A couple of solutions, among them buying some sort of ropelight (the generic kind that is a tube with wires and little light bulbs/leds in them), were discussed. I was however worried about how one would power the cut up parts of the rope as there were no schematics available as they were not meant for modification. I managed (for good or bad) to convince the group that building our own ledbars would be a better solution, partially because I were likely to be the one responsible for the details of any chosen implementation.

In the end ropelight may have been a cheaper, if not better solution for that specific purpose, partially because I might have overestimated what feature set were desirable (i.e. an on/off switch was good enough, but I wanted to implement full DMX512 control of the sign, for the fun of it, if for no other reason).

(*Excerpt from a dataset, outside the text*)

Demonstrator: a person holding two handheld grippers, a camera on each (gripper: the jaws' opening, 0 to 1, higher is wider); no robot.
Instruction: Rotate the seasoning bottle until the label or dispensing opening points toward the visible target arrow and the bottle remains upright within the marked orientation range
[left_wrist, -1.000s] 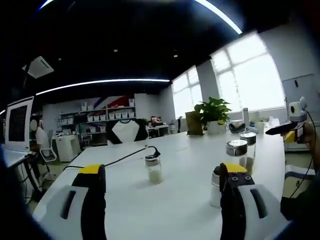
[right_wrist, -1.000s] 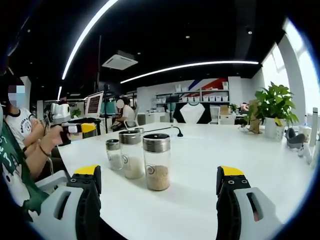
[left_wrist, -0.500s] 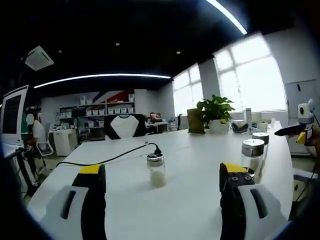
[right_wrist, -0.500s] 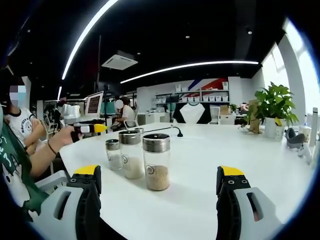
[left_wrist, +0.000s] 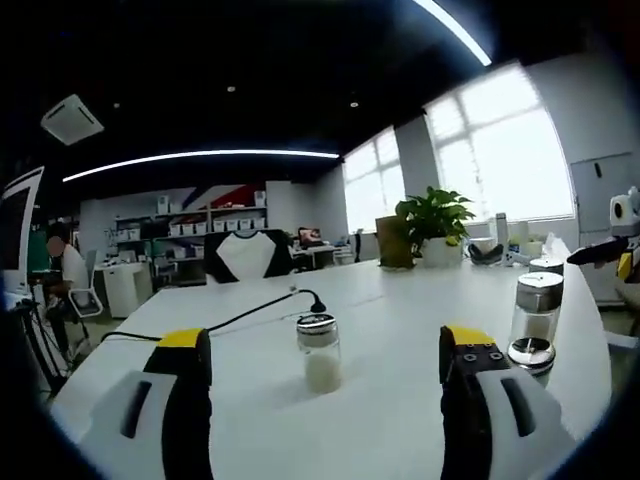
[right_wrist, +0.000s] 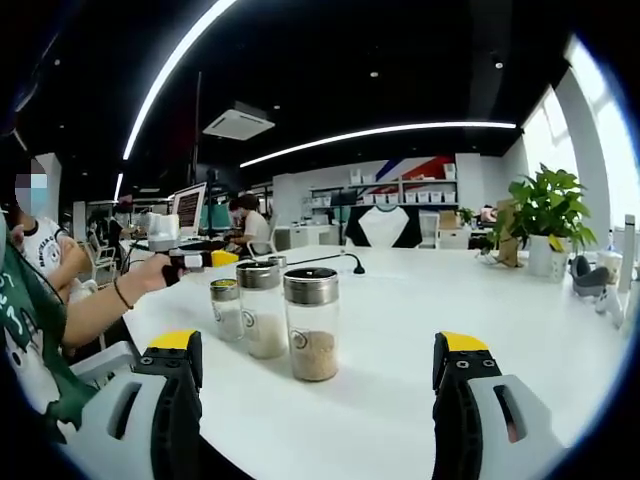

The bars turned out nicely though and have later been used in some other projects. I also managed to engage a few other technicians in the construction, some of which did not have any previous electronics or soldering experience. I made the interested ones go through a simple exercise, soldering a led, a resistor and two wires to a board, and upon completion dropped them in the deep end with smt devices. To be fair, the resistor in the exercise/test was smaller than the leds they finally had to work with.

The bars are of a very simple design, sixteen white LEDs (Osram LCW JNSH.PC-BRBT-5L7N-1) were mounted in series on a stripboard together with a 20mA current limiter (Supertex CL2N3).

The bars work well and are bright enough to use as desk lights. The whole DMX control thing was scrapped for the sign though, as I managed to miscalculate the collector-emitter voltage drop the switch transistors would have to be able to handle. The resulting hardware malfunction possibly fried the board I used as a DMX512 receiver, which in turn probably had quite a few firmware bugs. Meanwhile time was running low and I did not have neccesary tools for finding the fault(s) readily available, so in the end a simple on/off switch for each symbol was used.

All these problems helped fuel my drive to design a proper DMX512 interface board, which is documented on this site as well.

A downside of having a design with that many leds in series is that they require about 55-70V (depending on the total voltage drop over the LEDs) which is quite unusual. However it was easily solved for the sign implementation by connecting a couple of lab supplies in series. It got a bit more difficult when they were to be used sewn into clothing and had to be mobile. On almost no budget at that. That was solved by connecting a lot of AA batteries in series, which later—unsurprisingly I should add, due to the hackinsh nature of the implementation—failed spectacularly, but that was after they have had served and greatly exceeded their initial purpose.